Una Platts, schoolteacher, portrait painter, art historian. Died aged 97.
Una Platts, who died at the Takapuna house she designed, left a legacy of research into early colonial artists and a well-known book, The Lively Capital, about early Auckland.
Una Platts came from an old established South Island family. She was born in Wellington in 1908 but grew up in Auckland. She was educated at the Dioescan School for Girls and at the then Auckland University College from 1926-1927.
Embarking on a career as a schoolteacher, she served the usual appointments to country schools then returned to Auckland and many friends.
In her teaching days she introduced herself to children who might forget her name as: "I'm Miss Platts. Just think of the plaits in my hair." And she would point to the yellow-braided halo circling her head.
In the 1950s Una Platts began a long association with the Auckland City Art Gallery.
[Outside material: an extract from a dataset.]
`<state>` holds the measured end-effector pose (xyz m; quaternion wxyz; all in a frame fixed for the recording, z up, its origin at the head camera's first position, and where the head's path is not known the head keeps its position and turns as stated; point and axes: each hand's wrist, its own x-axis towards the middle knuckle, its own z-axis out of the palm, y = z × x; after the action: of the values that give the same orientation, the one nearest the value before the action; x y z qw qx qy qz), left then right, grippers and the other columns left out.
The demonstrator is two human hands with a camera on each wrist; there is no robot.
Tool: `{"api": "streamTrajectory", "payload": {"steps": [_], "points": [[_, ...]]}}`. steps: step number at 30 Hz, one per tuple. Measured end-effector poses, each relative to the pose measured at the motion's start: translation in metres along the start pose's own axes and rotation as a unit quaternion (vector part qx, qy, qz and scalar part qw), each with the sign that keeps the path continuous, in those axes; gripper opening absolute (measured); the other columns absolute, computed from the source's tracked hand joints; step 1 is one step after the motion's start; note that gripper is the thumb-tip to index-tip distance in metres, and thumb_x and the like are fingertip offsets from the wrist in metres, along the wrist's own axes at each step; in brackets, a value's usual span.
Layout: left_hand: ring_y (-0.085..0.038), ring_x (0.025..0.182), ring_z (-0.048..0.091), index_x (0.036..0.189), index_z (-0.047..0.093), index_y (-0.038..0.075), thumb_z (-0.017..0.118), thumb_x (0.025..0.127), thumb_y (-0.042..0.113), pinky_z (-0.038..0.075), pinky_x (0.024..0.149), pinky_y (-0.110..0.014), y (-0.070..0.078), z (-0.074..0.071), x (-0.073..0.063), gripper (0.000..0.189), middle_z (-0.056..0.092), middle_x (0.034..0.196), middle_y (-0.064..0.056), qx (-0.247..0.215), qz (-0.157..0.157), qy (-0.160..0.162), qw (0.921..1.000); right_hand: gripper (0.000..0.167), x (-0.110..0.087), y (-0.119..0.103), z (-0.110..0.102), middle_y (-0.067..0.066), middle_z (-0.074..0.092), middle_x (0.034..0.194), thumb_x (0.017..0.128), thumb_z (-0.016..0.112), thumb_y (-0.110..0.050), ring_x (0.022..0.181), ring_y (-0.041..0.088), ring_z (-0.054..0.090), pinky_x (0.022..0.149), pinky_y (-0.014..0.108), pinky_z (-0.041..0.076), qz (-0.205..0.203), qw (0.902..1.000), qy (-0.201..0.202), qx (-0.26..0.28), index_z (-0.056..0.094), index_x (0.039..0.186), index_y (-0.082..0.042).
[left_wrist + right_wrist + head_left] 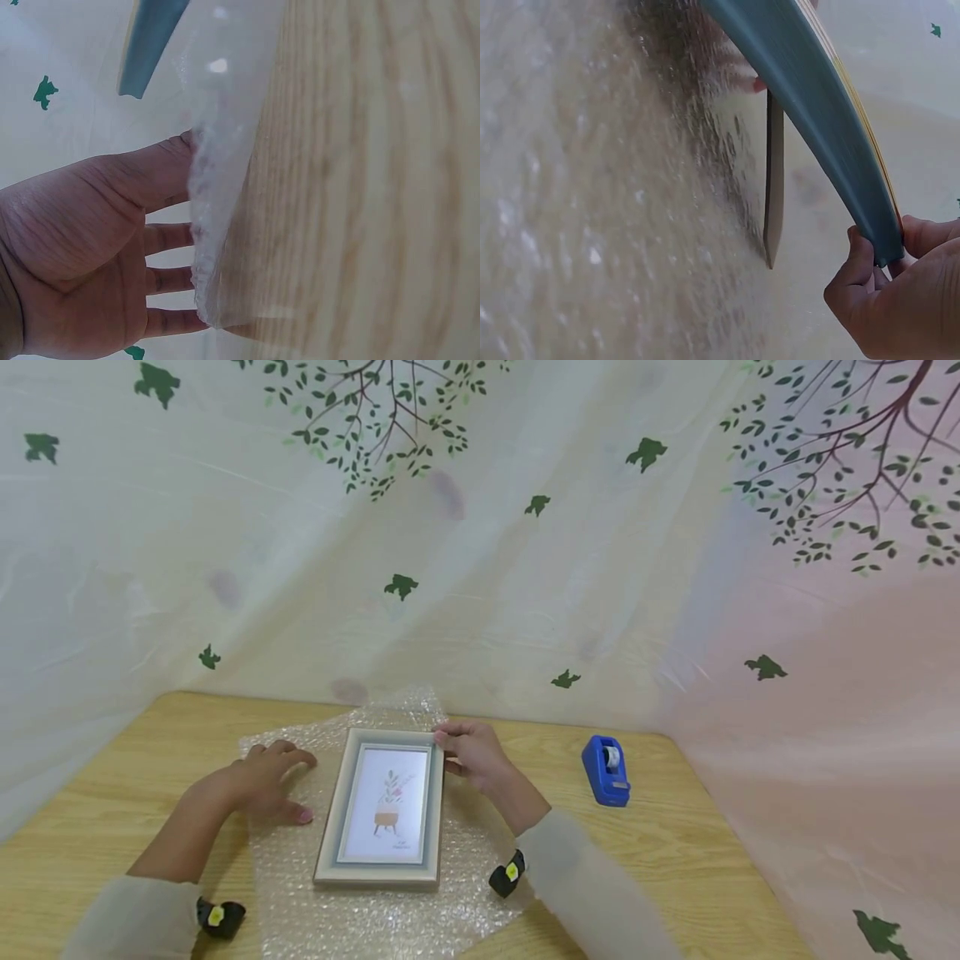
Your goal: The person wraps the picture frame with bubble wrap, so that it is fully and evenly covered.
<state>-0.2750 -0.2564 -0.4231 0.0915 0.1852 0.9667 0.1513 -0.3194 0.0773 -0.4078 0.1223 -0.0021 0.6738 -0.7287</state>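
A picture frame [331, 827] with a pale border and a plant print lies over a sheet of bubble wrap [292, 877]. My right hand [476, 756] pinches its far right corner between thumb and fingers. From the right wrist, the frame's blue-grey edge [817, 142] shows raised off the bubble wrap, its stand leg [775, 180] angled out behind. To the left of the frame, my left hand [266, 783] rests on the bubble wrap with fingers spread. In the left wrist view, that hand's fingertips are hidden behind the wrap's edge.
A blue tape dispenser [606, 770] stands on the wooden table [675, 860] to the right. Behind the table hangs a pale curtain [487, 610] printed with leaves and branches. Each sleeve carries a black wrist strap, such as the right one [507, 873].
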Motion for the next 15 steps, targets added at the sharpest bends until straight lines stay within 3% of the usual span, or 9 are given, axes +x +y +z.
{"api": "streamTrajectory", "payload": {"steps": [8,15], "points": [[-0.067,0.129,0.035,0.137,0.057,0.009,0.085,0.075,0.056,0.039,0.092,-0.08,0.002,-0.002,0.0,0.082,0.044,0.144,-0.033,0.009,0.006,0.001,0.9999,0.029,0.003,0.006,0.006,0.004,0.071,0.089,0.099,0.065,-0.003,0.074,0.012,0.066,0.065,0.023,0.057,0.008,0.9999,0.002,-0.006,0.065,0.125,0.009],[-0.068,0.128,0.035,0.137,0.057,0.009,0.083,0.076,0.058,0.039,0.091,-0.08,0.001,-0.002,-0.001,0.083,0.044,0.144,-0.033,0.017,0.014,0.004,0.9997,0.028,0.011,0.012,0.01,0.005,0.071,0.091,0.099,0.066,-0.004,0.075,0.013,0.067,0.064,0.023,0.056,0.019,0.9997,0.007,-0.013,0.066,0.124,0.008]]}}
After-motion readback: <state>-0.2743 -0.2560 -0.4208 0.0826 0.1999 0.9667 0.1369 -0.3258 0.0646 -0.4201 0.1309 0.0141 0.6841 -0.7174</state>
She was the first associate of the gallery to research in depth and describe the work of early colonial artists.
Her first curated exhibition was devoted in 1954-1955 to the painter brothers Frank and Walter Wright. This was followed by a portrait exhibition, Early Identities, in 1955-1956.
Next came a collection of the works of J. C. Hoyte and, in 1958, what was possibly her most memorable show, Colonial Auckland, which brought together many paintings, drawings and prints from the period before 1910.
For all these exhibitions she tracked down exhibits and discovered artists previously unknown. Thanks to her work several female artists such as Miss Holmes from Dunedin were rescued from oblivion.
Miss Holmes was exhibiting competently in Otago art circles until 1876, when she vanished from the catalogues and was never chronicled again. At the time though a Mrs J. White appeared on the art scene.
"I made a wild guess. I thought I bet Miss Holmes married Mr J. White," Platts recalled.
Discovering that the Whites were an old Otago law firm, she wrote to a Judge White in Dunedin asking if, by any chance, his grandmother was the forgotten Miss Holmes. She was.
Una Platts contributed to exhibitions by other curators, most notably Colin McCahon. She formed a close and lasting friendship with McCahon and his wife, Anne.
In 1967 and 1968 she was one of two lecturers who joined in a successful adult education course of 10 sessions about colonial Auckland. This led in 1971 to the publication of The Lively Capital. It was followed in 1980 by Nineteenth Century New Zealand Artists.
Between those two publications Una Platts spent considerable time in New York (and also London) studying potraiture.
Portrait painting and the cultivation of many friends became her chief interests.
She lived to the end in her Takapuna house, watched over by a small team of willing helpers.